# [ACTIVITY]
Each line of the entries below that holds "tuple" is needed, copied in full.
::::::::
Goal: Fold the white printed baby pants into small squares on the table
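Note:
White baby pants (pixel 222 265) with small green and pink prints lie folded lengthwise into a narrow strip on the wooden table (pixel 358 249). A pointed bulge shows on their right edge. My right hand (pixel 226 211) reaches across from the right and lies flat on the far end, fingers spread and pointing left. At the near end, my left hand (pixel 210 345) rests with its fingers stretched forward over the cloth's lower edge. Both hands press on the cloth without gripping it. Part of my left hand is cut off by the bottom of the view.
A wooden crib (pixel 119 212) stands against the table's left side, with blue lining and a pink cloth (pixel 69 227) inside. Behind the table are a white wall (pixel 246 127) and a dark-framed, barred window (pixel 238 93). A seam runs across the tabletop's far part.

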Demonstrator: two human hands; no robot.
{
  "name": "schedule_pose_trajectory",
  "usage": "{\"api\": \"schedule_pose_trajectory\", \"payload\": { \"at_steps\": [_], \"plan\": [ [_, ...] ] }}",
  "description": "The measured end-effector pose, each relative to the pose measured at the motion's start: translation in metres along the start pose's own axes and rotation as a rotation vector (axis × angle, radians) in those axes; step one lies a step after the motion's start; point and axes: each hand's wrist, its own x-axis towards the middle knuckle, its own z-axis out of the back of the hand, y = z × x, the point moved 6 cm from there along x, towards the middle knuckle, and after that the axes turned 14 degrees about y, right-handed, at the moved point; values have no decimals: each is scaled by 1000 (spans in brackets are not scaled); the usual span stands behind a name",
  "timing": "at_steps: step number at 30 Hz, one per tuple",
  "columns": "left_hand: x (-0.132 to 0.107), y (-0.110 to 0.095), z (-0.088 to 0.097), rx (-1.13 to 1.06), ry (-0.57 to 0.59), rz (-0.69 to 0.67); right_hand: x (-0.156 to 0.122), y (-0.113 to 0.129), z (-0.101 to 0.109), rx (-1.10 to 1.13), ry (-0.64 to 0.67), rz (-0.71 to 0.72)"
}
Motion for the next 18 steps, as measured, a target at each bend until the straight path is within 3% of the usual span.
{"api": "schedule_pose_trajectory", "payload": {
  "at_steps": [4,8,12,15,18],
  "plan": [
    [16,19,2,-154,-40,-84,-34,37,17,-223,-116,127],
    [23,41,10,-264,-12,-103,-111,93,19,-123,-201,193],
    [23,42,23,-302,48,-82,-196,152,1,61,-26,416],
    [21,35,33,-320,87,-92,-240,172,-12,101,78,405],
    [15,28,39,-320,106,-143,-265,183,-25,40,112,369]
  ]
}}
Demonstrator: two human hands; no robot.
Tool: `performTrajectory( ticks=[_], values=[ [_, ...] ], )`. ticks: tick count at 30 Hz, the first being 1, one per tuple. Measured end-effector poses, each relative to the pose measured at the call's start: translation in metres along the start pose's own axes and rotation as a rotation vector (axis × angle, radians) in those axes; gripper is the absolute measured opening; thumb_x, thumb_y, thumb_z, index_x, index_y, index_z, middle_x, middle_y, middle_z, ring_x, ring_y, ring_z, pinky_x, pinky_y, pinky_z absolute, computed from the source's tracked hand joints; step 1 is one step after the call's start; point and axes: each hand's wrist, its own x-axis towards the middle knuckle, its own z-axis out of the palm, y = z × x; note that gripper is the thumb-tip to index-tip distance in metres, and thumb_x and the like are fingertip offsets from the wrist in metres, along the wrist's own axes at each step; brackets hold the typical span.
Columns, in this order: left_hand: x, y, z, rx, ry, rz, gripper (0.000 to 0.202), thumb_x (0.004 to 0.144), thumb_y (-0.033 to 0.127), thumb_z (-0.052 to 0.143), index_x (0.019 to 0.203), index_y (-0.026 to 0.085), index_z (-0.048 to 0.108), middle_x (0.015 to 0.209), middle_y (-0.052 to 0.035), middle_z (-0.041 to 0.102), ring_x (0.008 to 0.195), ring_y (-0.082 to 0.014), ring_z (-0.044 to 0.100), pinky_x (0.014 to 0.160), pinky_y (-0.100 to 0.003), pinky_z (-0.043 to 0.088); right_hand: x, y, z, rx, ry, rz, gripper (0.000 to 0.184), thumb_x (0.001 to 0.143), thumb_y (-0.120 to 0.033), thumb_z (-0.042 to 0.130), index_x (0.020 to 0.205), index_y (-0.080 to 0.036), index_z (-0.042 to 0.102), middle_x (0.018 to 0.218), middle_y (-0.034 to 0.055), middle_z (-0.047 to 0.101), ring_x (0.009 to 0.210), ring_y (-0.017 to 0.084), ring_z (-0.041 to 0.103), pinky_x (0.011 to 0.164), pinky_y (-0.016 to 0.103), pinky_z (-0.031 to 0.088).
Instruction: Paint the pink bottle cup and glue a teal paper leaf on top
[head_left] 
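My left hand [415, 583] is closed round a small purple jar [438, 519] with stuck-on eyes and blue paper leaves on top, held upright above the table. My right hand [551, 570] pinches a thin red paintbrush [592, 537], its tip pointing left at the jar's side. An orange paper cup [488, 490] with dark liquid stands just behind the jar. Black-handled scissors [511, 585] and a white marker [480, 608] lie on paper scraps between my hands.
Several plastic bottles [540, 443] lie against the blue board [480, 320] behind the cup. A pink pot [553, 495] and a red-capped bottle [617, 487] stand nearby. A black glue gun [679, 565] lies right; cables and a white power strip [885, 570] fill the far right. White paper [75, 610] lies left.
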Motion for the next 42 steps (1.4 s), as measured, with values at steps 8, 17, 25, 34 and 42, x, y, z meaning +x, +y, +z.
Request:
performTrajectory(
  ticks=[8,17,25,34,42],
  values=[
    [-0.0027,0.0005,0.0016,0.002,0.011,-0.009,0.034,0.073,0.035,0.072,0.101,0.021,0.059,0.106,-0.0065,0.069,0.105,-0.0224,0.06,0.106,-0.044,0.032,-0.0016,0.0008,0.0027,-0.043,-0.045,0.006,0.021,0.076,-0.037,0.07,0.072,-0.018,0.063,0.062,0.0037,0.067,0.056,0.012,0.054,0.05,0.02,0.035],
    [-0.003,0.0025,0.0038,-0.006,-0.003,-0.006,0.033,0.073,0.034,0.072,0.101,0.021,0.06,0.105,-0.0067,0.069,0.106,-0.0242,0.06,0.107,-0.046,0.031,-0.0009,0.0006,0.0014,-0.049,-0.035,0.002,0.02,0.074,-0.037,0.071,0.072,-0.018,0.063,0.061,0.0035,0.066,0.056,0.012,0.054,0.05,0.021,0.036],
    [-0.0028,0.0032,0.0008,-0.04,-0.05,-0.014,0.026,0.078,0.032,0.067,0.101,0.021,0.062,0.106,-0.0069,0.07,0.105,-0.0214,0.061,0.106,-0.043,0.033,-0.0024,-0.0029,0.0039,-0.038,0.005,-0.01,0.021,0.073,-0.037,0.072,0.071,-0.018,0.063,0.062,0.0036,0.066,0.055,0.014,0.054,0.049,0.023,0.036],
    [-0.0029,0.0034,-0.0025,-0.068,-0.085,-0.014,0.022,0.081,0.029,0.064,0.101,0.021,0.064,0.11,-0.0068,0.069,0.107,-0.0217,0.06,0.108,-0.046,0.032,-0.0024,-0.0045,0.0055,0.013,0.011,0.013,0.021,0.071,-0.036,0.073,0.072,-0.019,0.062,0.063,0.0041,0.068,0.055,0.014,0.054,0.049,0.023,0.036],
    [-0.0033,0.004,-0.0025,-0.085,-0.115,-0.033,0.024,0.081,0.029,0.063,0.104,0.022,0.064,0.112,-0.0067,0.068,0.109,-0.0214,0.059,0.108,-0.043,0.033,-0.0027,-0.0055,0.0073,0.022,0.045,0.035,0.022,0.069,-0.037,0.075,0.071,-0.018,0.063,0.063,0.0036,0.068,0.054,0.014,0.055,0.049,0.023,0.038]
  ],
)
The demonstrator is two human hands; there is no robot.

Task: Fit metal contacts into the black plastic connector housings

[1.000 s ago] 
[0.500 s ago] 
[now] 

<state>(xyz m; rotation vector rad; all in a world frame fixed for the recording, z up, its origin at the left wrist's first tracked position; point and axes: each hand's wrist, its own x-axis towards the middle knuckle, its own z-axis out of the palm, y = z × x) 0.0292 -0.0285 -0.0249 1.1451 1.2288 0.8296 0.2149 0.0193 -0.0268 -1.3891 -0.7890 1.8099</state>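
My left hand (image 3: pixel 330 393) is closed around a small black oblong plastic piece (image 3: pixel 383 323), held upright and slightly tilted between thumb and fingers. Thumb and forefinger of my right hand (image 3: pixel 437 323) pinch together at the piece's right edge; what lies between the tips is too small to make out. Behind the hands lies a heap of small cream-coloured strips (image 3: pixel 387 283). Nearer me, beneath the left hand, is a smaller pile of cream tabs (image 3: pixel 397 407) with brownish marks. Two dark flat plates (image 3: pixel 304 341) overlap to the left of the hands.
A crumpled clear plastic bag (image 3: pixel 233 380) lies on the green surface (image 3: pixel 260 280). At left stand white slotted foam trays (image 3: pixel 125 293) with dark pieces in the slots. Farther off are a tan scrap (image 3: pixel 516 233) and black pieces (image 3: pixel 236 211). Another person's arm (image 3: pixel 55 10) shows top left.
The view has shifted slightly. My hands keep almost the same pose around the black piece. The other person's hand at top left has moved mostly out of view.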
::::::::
# [EXERCISE OUTPUT]
  "timing": "at_steps: step number at 30 Hz, one per tuple",
Tool: `performTrajectory( ticks=[_], values=[ [_, ...] ], )`. ticks: tick count at 30 Hz, the first being 1, one per tuple. Measured end-effector poses, each relative to the pose measured at the call's start: translation in metres along the start pose's own axes and rotation as a rotation vector (axis × angle, radians) in those axes; gripper is the absolute measured opening; thumb_x, thumb_y, thumb_z, index_x, index_y, index_z, middle_x, middle_y, middle_z, ring_x, ring_y, ring_z, pinky_x, pinky_y, pinky_z absolute, computed from the source's tracked hand joints; step 1 is one step after the call's start; point and axes: each hand's wrist, its own x-axis towards the middle knuckle, its own z-axis out of the palm, y = z × x; note that gripper is the thumb-tip to index-tip distance in metres, and thumb_x and the like are fingertip offsets from the wrist in metres, along the wrist's own axes at each step; brackets hold the typical span.

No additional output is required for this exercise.